This is an experimental, untested prototype!! Do not use this for production analyses.
This will be ported to the biom-format
project at some point. You can track progress on this on biocore/biom-format#627. Feedback is welcome.
This code should work with biom-format >= 2.1.4, < 2.2.0
and python >= 2.7, < 3.0
.
conda create -n scaling-octo-robot python=2.7 scikit-bio
source activate scaling-octo-robot
pip install biom-format
wget https://github.com/gregcaporaso/scaling-octo-robot/archive/master.zip
unzip master.zip
cd scaling-octo-robot-master/
For now, you can run commands from that directory. That will be improved soon (but the priority is for code unit testing). The following test commands should all work from your scaling-octo-robot-master/
directory.
# example input file included in the repository, generated by uclust (with open reference clustering)
$ head -15 test.uc
# uclust --input seqs1.fna --lib refseqs.fna --uc results.uc --id 0.97 --usersort
# version=1.2.22
# Tab-separated fields:
# 1=Type, 2=ClusterNr, 3=SeqLength or ClusterSize, 4=PctId, 5=Strand, 6=QueryStart, 7=SeedStart, 8=Alignment, 9=QueryLabel, 10=TargetLabel
# Record types (field 1): L=LibSeed, S=NewSeed, H=Hit, R=Reject, D=LibCluster, C=NewCluster, N=NoHit
# For C and D types, PctId is average id with seed.
# QueryStart and SeedStart are zero-based relative to start of sequence.
# If minus strand, SeedStart is relative to reverse-complemented seed.

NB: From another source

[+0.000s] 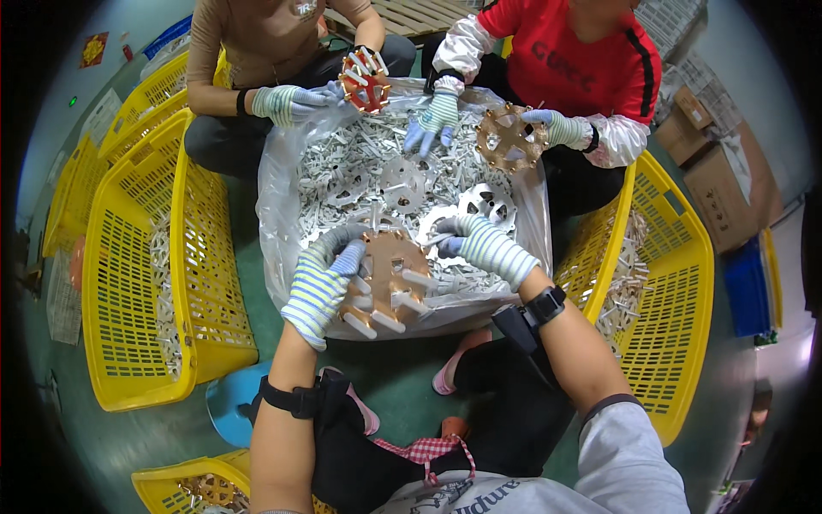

L 3 1389 * * * * * 295053 *
H 3 128 100.0 + 0 0 519I128M742I f2_1271 HWI-EAS440_0386:1:30:4487:20156#0/1 orig_bc=ACCAGACGATGC new_bc=ACCAGACGATGC bc_diffs=0 295053
H 3 133 100.0 + 0 0 519I133M737I f2_1539 HWI-EAS440_0386:1:31:12039:10494#0/1 orig_bc=ACCAGACGATGC new_bc=ACCAGACGATGC bc_diffs=0 295053
H 3 133 100.0 + 0 0 519I133M737I f1_2278 HWI-EAS440_0386:1:32:3943:19113#0/1 orig_bc=ACACTGTTCATG new_bc=ACACTGTTCATG bc_diffs=0 295053
H 3 133 100.0 + 0 0 519I133M737I f2_2349 HWI-EAS440_0386:1:33:11754:2337#0/1 orig_bc=ACCAGACGATGC new_bc=ACCAGACGATGC bc_diffs=0 295053
H 3 133 100.0 + 0 0 519I133M737I f1_2727 HWI-EAS440_0386:1:33:17206:16370#0/1 orig_bc=ACACTGTTCATG new_bc=ACACTGTTCATG bc_diffs=0 295053
H 3 133 100.0 + 0 0 519I133M737I f2_2750 HWI-EAS440_0386:1:33:4173:17707#0/1 orig_bc=ACCAGACGATGC new_bc=ACCAGACGATGC bc_diffs=0 295053
# call uc2biom with the input file and the output file
$ ./uc2biom test.uc test.biom
# summarize the resulting biom table
$ biom summarize-table -i test.biom
Num samples: 9
Num observations: 10
Total count: 189
Table density (fraction of non-zero values): 0.256
Counts/sample summary:
Min: 17.0
Max: 22.0
Median: 22.000
Mean: 21.000
Std. dev.: 1.563
Sample Metadata Categories: None provided
Observation Metadata Categories: None provided
Counts/sample detail:
p2: 17.0
not16S.1: 20.0
f1: 21.0
f2: 21.0
p1: 22.0
f4: 22.0
t2: 22.0
t1: 22.0
f3: 22.0
# example input file, generated by vsearch (with de novo clustering)
$ head seqs1.vsearch.uc
S 0 152 * * * * * f1_19304 *
H 0 152 100.0 + 0 0 152M f1_4866 f1_19304
H 0 152 98.7 + 0 0 152M f1_8307 f1_19304
H 0 152 100.0 + 0 0 152M f1_8746 f1_19304
S 1 152 * * * * * f2_4913 *
H 0 152 100.0 + 0 0 152M f3_136 f1_19304
H 0 152 98.7 + 0 0 152M f3_140 f1_19304
H 0 152 100.0 + 0 0 152M f3_141 f1_19304
H 0 152 100.0 + 0 0 152M f3_150 f1_19304
S 2 152 * * * * * p1_38017 *
# call uc2biom with the input file and the output file
$ ./uc2biom test.vsearch.uc test.biom
# summarize the resulting biom table
$ biom summarize-table -i test.biom
Num samples: 9
Num observations: 9
Total count: 187
Table density (fraction of non-zero values): 0.272
Counts/sample summary:
Min: 18.0
Max: 22.0
Median: 21.000
Mean: 20.778
Std. dev.: 1.227
Sample Metadata Categories: None provided
Observation Metadata Categories: None provided
Counts/sample detail:
p2: 18.0
f1: 20.0
not16S.1: 20.0
f2: 21.0
t1: 21.0
p1: 21.0
f3: 22.0
f4: 22.0
t2: 22.0
This requires vsearch 1.7.0
or later. Observation ids will be sha1 hashs of the sequences (since it's dereplication, all sequences in an OTU are identical). This means that the resulting BIOM tables can be safely merged across runs of these commands (provided that your sample ids don't overlap unless they should - you should be using CualID for your sample identifiers to help with that).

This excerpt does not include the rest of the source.